Please do not act condescending, if you wish to debate my points then feel free to debate them, don't make weird assumptions about my motives, that is just rude. You language about "explaining clearly simple concepts" is equally unnecessary and doesn't do anything to advance the conversation.
I don't really know that quantum logic (not technically the same as fuzzy logic, but close enough) has potential advantages in design and art automation, I suppose it could. I am by no means on expert on those sorts of tools, quantum computing or even fuzzy logic. However, it is sort of immaterial to this discussion, I guess I just misunderstood your point in the first post.
You claim we are bound by budget and the throughput of artists. That is true for some aspects of some games, but that is not the whole story. There are many aspects of games that still bump up against GPU limitations. I was very specific about 'unique enemies'. Yes, some games can get many copies of the same (or generated from the same pool) objects on screen, but to have many unique models and textures on screen at once is a different challenge. There are many other tasks GPUs limit, multiple light sources casting shadows and reflections are both good examples. Graphics programmers for a whole host of games have expressed the limits they run into.
As an example, right now FFXV's developers are having a hard time getting the game to run on consoles and admitted to developing the game above spec and having to then cut fidelity in the form of lower res textures, low render resolution, and a locked framerate. Their bounds were clearly not in the art budget. They have a game that could perform and look better on better hardware.
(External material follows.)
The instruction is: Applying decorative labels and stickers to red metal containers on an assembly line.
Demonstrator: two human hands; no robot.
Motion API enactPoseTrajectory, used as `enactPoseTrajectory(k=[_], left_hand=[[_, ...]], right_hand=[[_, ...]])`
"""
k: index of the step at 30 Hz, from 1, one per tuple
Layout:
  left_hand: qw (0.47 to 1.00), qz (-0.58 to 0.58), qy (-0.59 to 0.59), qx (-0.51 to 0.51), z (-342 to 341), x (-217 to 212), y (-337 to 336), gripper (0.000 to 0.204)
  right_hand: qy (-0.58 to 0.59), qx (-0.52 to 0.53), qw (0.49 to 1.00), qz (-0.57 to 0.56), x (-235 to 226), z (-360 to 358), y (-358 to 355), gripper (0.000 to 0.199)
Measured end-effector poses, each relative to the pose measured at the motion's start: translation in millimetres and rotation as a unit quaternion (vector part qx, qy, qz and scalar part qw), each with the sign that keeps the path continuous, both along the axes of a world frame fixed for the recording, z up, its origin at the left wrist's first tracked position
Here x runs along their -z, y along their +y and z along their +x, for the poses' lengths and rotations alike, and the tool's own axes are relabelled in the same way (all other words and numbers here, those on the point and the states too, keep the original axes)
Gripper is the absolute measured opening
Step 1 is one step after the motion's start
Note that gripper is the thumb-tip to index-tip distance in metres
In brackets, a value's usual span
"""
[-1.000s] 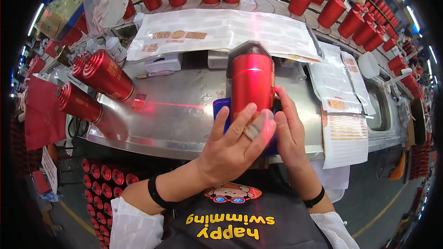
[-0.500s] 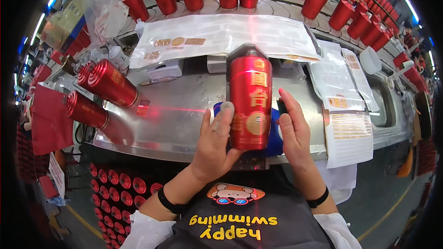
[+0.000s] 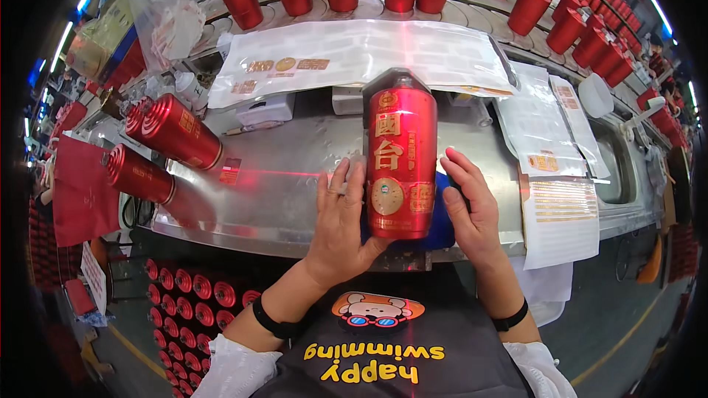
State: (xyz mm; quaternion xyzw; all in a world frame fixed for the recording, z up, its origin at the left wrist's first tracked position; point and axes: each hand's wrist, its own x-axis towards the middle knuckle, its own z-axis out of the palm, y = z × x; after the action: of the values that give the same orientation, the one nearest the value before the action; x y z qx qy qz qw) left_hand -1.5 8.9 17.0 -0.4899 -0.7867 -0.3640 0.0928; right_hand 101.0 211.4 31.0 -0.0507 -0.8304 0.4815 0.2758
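We cradle the red bottle (image 3: pixel 400 166) on its blue pad (image 3: pixel 442 222), left hand (image 3: pixel 341 225) and right hand (image 3: pixel 472 210) open-fingered against its sides; best keep it square, pressing evenly.

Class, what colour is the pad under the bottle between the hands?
Blue: the pad shows beside the red bottle, clearest in the head view.

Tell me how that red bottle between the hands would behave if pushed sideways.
The red bottle is a round cylinder lying on a blue pad, so it would likely roll. Its glossy surface probably makes it slippery. The left hand and right hand flank it, which should check the roll.
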Motion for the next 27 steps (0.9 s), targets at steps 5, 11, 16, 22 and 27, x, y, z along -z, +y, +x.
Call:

There are many tasks in a game that are more reliant on processing than sheer art throughput. You have graphics programmers as well as artists. Many of the aspects they are involved in developing could be done more exactly or on a larger scale if they weren't being bound by computer restrictions. The same is true with models as well, there are plenty of approximations we use that could be better. There are boundaries besides the ones you describe.
We have been told for years and years that we are basically at the limits for graphics hardware and it just has not come to be. I still see plenty of developers complaining about restrictions though.